The answer must be an exact copy of all the data below.
━━ Given material
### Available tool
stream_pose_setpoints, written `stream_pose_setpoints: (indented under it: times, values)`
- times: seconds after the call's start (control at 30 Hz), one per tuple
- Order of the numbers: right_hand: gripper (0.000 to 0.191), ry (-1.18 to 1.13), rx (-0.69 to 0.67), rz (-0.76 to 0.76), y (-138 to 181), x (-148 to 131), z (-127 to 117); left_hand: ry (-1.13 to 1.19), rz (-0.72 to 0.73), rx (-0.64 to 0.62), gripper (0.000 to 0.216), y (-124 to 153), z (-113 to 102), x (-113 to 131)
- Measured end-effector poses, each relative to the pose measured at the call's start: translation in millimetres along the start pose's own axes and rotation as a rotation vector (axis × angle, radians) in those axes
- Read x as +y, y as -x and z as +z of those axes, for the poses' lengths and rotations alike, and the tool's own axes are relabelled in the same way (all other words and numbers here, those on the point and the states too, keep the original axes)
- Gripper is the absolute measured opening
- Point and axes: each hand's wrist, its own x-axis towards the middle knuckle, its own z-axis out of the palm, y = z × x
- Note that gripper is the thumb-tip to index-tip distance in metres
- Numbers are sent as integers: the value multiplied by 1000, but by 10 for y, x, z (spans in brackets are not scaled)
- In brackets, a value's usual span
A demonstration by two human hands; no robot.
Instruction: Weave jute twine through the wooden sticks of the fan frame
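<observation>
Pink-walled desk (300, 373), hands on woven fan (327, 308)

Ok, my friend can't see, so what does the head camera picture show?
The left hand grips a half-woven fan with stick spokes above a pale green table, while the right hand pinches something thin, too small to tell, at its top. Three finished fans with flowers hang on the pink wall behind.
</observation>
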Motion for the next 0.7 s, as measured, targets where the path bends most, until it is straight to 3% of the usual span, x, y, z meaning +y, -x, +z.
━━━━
### Written solution:
### Available tool
stream_pose_setpoints, written `stream_pose_setpoints: (indented under it: times, values)`
- times: seconds after the call's start (control at 30 Hz), one per tuple
- Order of the numbers: right_hand: gripper (0.000 to 0.191), ry (-1.18 to 1.13), rx (-0.69 to 0.67), rz (-0.76 to 0.76), y (-138 to 181), x (-148 to 131), z (-127 to 117); left_hand: ry (-1.13 to 1.19), rz (-0.72 to 0.73), rx (-0.64 to 0.62), gripper (0.000 to 0.216), y (-124 to 153), z (-113 to 102), x (-113 to 131)
- Measured end-effector poses, each relative to the pose measured at the call's start: translation in millimetres along the start pose's own axes and rotation as a rotation vector (axis × angle, radians) in those axes
- Read x as +y, y as -x and z as +z of those axes, for the poses' lengths and rotations alike, and the tool's own axes are relabelled in the same way (all other words and numbers here, those on the point and the states too, keep the original axes)
- Gripper is the absolute measured opening
- Point and axes: each hand's wrist, its own x-axis towards the middle knuckle, its own z-axis out of the palm, y = z × x
- Note that gripper is the thumb-tip to index-tip distance in metres
- Numbers are sent as integers: the value multiplied by 1000, but by 10 for y, x, z (spans in brackets are not scaled)
- In brackets, a value's usual span
A demonstration by two human hands; no robot.
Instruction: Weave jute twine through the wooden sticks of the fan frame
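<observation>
Pink-walled desk (300, 373), hands on woven fan (327, 308)

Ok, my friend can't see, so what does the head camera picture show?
The left hand grips a half-woven fan with stick spokes above a pale green table, while the right hand pinches something thin, too small to tell, at its top. Three finished fans with flowers hang on the pink wall behind.
</observation>
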Motion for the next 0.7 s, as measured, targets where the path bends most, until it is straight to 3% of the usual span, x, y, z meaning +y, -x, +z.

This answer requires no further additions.